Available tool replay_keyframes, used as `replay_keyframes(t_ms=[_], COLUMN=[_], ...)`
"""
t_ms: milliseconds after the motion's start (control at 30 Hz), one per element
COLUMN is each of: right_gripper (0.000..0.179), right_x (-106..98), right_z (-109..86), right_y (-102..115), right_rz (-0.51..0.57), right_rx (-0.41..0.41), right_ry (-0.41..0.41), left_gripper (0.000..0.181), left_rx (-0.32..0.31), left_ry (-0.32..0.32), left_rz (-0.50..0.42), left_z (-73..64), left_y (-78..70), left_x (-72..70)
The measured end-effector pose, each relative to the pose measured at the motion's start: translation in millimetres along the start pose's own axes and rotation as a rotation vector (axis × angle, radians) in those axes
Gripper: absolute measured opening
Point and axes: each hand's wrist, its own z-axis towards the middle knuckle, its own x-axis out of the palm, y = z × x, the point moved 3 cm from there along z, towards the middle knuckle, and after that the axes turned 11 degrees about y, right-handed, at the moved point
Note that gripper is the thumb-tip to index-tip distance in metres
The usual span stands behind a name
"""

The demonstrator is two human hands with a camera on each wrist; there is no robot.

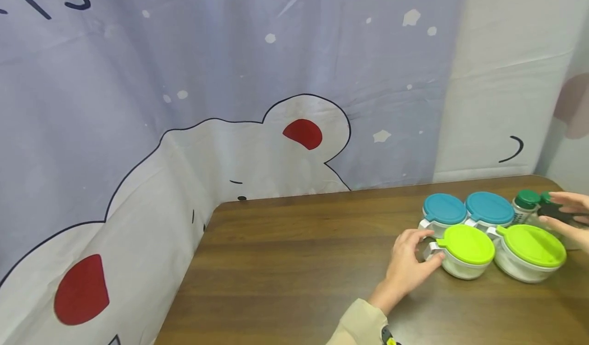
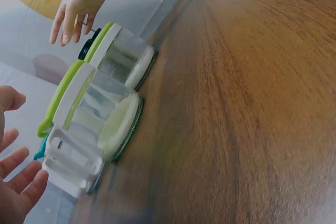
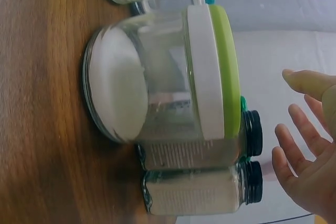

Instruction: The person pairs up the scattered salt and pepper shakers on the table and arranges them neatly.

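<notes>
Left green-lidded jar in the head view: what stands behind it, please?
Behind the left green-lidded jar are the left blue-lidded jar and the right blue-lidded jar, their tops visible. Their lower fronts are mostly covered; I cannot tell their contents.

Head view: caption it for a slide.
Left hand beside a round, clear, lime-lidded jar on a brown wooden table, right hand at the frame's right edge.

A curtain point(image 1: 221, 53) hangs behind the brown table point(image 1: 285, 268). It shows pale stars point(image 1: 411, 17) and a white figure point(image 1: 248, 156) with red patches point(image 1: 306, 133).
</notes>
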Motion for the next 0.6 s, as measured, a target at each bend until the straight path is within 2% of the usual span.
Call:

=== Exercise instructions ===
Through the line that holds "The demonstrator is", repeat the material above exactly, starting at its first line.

=== Result of the exercise ===
Available tool replay_keyframes, used as `replay_keyframes(t_ms=[_], COLUMN=[_], ...)`
"""
t_ms: milliseconds after the motion's start (control at 30 Hz), one per element
COLUMN is each of: right_gripper (0.000..0.179), right_x (-106..98), right_z (-109..86), right_y (-102..115), right_rz (-0.51..0.57), right_rx (-0.41..0.41), right_ry (-0.41..0.41), left_gripper (0.000..0.181), left_rx (-0.32..0.31), left_ry (-0.32..0.32), left_rz (-0.50..0.42), left_z (-73..64), left_y (-78..70), left_x (-72..70)
The measured end-effector pose, each relative to the pose measured at the motion's start: translation in millimetres along the start pose's own axes and rotation as a rotation vector (axis × angle, radians) in those axes
Gripper: absolute measured opening
Point and axes: each hand's wrist, its own z-axis towards the middle knuckle, its own x-axis out of the palm, y = z × x, the point moved 3 cm from there along z, towards the middle knuckle, and after that the axes turned 11 degrees about y, right-handed, at the moved point
Note that gripper is the thumb-tip to index-tip distance in metres
The usual span stands behind a name
"""

The demonstrator is two human hands with a camera on each wrist; there is no robot.

There is nothing more to the output.